This may seem like heresy to many fans, but 2010 was Pakistan’s best year in sports after a long fallow period. Sure, our cricket team flailed helplessly, lurching from one disaster to the other and cricket, for many sports fans, is the be-all and end-all of our sporting year. But ignore the soap opera that is our national cricket team and remember that this was the year we produced the fastest woman in South Asia, won gold medals at the Asian Games in hockey, women’s cricket and squash, and even made our mark in tennis. This was the year we discovered that Pakistanis can play more than one sport.
Still, the giant shadow cast by cricket cannot be ignored. And that’s where the year began, on a particularly depressing note, as the cricket team had just finished playing an ostensibly “home” series in New Zealand. With the terrorists have ensured a halt to international cricket being played in Pakistan, we faced the treacherous Kiwis in their own backyard and came out with a credible 1-1 drawn series.
Our very first Test match of the year, played against Australia after we had lost the first Test of the series to them at the end of December, encapsulated our year in cricket. Inspired fast bowling from Mohammad Asif put Pakistan in a situation where victory seemed guaranteed. Then, horrendous captaincy from Mohammad Yousuf, pathetic wicket keeping by Kamran Akmal and an abject last-innings batting collapse handed the Aussies a win that seemed unimaginable. Rumours of match-fixing and in-fighting started doing the rounds and we lost all our remaining matches on tour.
Just as the cricket team was unravelling, we had something to take our minds off the disaster Down Under. Sprinter Naseem Hameed won the gold medal in the 100 metres at the SAF Games in Dhaka. Hameed became our newest hero for the manner in which she handled the victory. She was feted by everyone from the President, who appointed her an Ambassador of Sport, to corporations, all of whom wanted her to endorse their product.
Meanwhile, the cricket team was experiencing a false dawn. As holders of the T20 World Championships, we were hoping the team could repeat their heroics, and for a while it seemed as if they would do just that.
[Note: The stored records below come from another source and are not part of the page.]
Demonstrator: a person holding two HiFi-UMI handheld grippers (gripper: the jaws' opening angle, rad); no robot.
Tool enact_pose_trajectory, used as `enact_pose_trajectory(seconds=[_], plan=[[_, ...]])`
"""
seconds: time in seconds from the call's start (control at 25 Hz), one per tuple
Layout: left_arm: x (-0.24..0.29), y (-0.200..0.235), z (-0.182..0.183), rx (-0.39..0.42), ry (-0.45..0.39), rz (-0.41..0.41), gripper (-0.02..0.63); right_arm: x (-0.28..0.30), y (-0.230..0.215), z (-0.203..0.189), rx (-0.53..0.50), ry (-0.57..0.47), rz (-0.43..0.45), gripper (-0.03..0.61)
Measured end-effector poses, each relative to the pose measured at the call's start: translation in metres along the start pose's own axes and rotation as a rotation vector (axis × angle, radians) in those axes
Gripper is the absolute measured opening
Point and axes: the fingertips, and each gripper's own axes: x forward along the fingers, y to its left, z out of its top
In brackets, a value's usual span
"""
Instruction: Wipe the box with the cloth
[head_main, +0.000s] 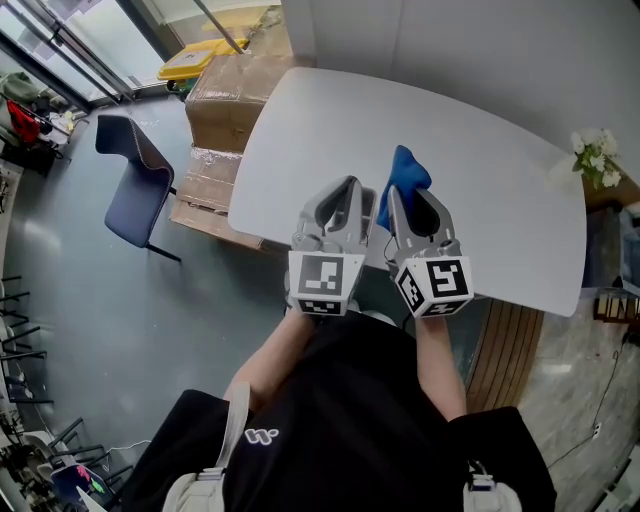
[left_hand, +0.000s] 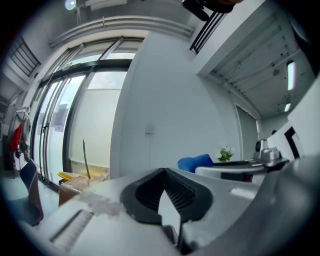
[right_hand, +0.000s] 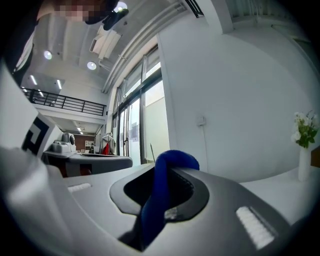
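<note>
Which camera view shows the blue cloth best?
The right gripper view: the blue cloth fills the centre, pinched between the jaws. The head view shows its top; the left gripper view only a small blue patch.

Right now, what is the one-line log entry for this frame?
right gripper: jaws shut on blue cloth | left gripper: jaws shut, empty | both at white table near edge | not wiping

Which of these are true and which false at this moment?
1. The right gripper is shut on the blue cloth. True.
2. The left gripper grips a corner of that cloth too. False: its jaws are together with nothing between them.
3. A box stands on the white table. False: the cardboard boxes sit on the floor past the table's left edge.
4. A vase of white flowers stands at the table's right end. True.
</note>
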Motion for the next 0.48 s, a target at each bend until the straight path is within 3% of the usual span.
enact_pose_trajectory(seconds=[0.48], plan=[[-0.0072, 0.0031, 0.0009, -0.008, -0.004, -0.004, 0.000, 0.0014, 0.0044, -0.0016, -0.002, 0.002, 0.001, 0.052]])
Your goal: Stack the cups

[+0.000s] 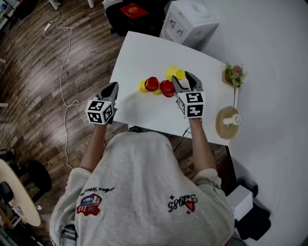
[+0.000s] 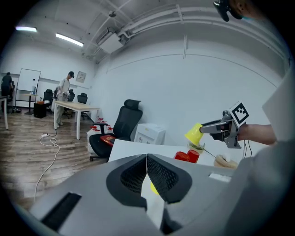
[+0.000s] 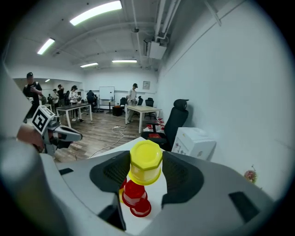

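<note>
On the white table stand two red cups close together, with a yellow cup at their left. Just above and behind them my right gripper is shut on another yellow cup. In the right gripper view that yellow cup sits bottom-up between the jaws, over the red cups. My left gripper hovers at the table's left edge, shut and empty. From it I see the right gripper holding the yellow cup.
A white box stands beyond the table's far corner, beside a black chair. A small flower pot and a round wooden stand sit at the table's right. A cable lies on the wooden floor at left. People stand at desks far off.
</note>
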`<act>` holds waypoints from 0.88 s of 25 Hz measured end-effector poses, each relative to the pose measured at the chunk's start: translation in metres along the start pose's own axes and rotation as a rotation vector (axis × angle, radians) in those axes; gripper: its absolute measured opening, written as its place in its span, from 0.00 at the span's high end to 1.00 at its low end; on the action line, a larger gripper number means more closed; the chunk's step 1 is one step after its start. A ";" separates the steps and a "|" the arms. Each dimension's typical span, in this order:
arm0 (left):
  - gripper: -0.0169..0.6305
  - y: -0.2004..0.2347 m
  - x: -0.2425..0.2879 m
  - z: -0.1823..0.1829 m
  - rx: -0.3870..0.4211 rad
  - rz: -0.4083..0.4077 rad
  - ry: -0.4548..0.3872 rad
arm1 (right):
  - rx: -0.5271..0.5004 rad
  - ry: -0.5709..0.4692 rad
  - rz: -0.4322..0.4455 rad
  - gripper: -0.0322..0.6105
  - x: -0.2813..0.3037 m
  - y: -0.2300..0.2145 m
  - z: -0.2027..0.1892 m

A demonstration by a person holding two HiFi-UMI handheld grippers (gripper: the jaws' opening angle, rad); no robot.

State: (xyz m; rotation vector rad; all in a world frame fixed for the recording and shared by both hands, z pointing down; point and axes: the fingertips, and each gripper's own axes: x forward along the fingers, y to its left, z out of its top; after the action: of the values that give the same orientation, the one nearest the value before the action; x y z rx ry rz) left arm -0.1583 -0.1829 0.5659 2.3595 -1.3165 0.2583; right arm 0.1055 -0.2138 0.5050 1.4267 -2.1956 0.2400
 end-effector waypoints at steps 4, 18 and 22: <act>0.96 0.013 -0.008 -0.002 -0.017 0.023 -0.008 | -0.023 0.039 0.085 0.61 0.015 0.032 0.001; 0.96 0.034 -0.016 -0.008 -0.041 0.044 -0.004 | -0.062 0.147 0.128 0.61 0.031 0.061 -0.010; 0.96 0.037 -0.016 -0.008 -0.042 0.043 -0.003 | -0.061 0.192 0.127 0.61 0.031 0.064 -0.013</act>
State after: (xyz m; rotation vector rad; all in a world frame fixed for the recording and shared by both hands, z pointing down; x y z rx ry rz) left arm -0.1982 -0.1840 0.5774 2.3000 -1.3624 0.2382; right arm 0.0425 -0.2053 0.5397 1.1812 -2.1190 0.3375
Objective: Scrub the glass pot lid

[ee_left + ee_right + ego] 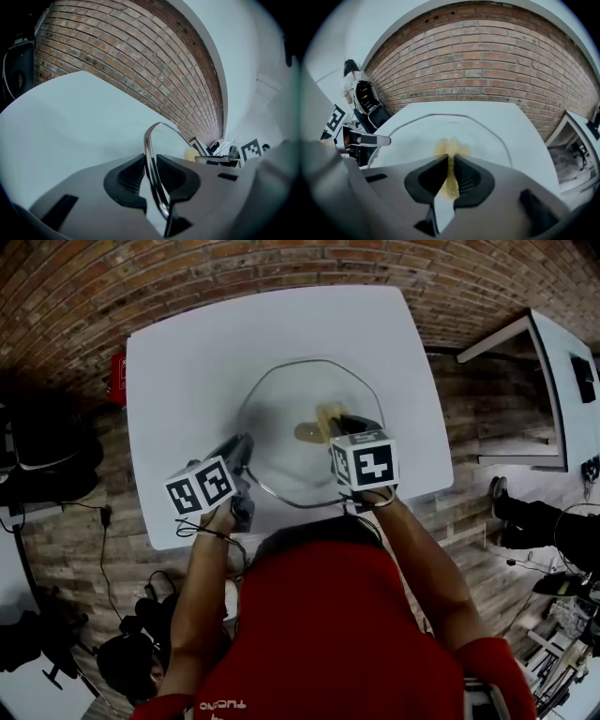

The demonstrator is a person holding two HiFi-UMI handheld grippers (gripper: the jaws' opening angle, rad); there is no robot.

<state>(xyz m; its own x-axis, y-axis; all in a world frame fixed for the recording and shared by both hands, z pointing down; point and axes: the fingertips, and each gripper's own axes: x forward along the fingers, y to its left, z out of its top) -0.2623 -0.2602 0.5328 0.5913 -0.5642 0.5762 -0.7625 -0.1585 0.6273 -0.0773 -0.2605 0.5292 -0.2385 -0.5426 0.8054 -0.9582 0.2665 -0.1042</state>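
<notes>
Scrubbing was judged under way: the round metal-rimmed glass pot lid (281,399), on the white table (187,352), was clamped at its 8 o'clock rim by the left tool (151,165), a yellow fibrous pad (451,146) was pinched by the right tool (451,164), and firm strokes across the glass were called for.

The table (178,371) is plain white. The lid (281,409) is clear glass with a silver rim. The scrubber (451,149) is golden yellow. The left gripper (150,174) and right gripper (450,174) have grey bodies, black ribbed pads and white cubes with black square markers. The wall (487,70) is red-brown brick with pale mortar lines. The shirt (347,624) is red. The floor (469,512) is brown wood planks.
</notes>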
After an iffy start, the team regrouped to make it to the semis. And for much of the semifinal against Australia we were in a dominating mood. Only a once-in-a-career innings from Michael Hussey denied us victory. Still, it seemed as if we still had a knack for performing in our favourite format.
Onwards the cricket team marched to its nadir: a summer tour of England where we played Australia and the hosts. For much of the tour, it looked like a typically unpredictable Pakistani tour. Breathtaking fast bowling from the Mohammads Amir and Asif kept Pakistan in matches they had no right to be winning. Soon, oxymoronic though it may sound, there was a pattern to the unpredictability. Our batsman would collapse in an inept fashion while our fast bowlers, despite having fielders that were seemingly on the opposition batsmen’s side, would bring us back in it. This formula allowed us to draw our two-Test series against Australia and kept us in the hunt against England.
What happened next is wearily familiar to all fans of sport and it is territory too traumatic to retread. Suffice to say that a sting operation by a British tabloid seemed to implicate captain Salman Butt, Asif and Aamir in spot-fixing. Only after their case is heard in January 2011 will we have conclusive proof of their guilt but that ruined whatever momentum the team had built up. The end of the English tour couldn’t come too soon for jaded fans and a subsequent two-Test series against South Africa in the UAE desert was a dull run-fest.
How much lower could the Pakistani team plunge after the spot-fixing saga? Quite a bit, as we found out on the morning of the fifth and deciding One Day Innings against South Africa. Wicketkeeper Zulqarnain Haider, claiming he had received threats to his life, fled the Emirates and sought refuge in England. He hasn’t named any names yet but his hasty departure showed just how corrupt — and possibly dangerous — Pakistani cricket has become.
While the cricket shenanigans played out, tennis player Aisam ul Haq was quietly putting together a stellar year with doubles partner Rohan Boppana. It was only at the US Open that the self-styled Indo-Pak Express burst to public attention, reaching the finals before losing to the legendary Bryan brothers. Aisam also reached the mixed doubles finals, making this by far his best performance at a grand slam. As much as his play, it was Aisam’s demeanour that impressed, with his eloquent speeches after his two finals showing a man confident in himself and his mission.
Over at the Commonwealth Games, too, Pakistan was surprisingly successful. Its hockey team, for whom success has been sparing in recent year, took the gold and thus earned qualification to the 2012 Olympics. There were gold medals in squash and women’s cricket too.
This last year may have been among the most exhilarating and depressing in Pakistan’s sporting history. The law of averages states that next year should be a serene one but, as Pakistani cricketers have repeatedly shown, we have never followed laws of any kind.
The writer is a journalist based in Karachi.
Published in The Express Tribune, January 2nd, 2011.
This article has been revised to reflect the following correction:
Correction: January 04, 2011
An earlier version of this article incorrectly stated that Pakistan won medals in hockey, cricket and squash at the CommonWealth Games. The medals were won at the Asian Games.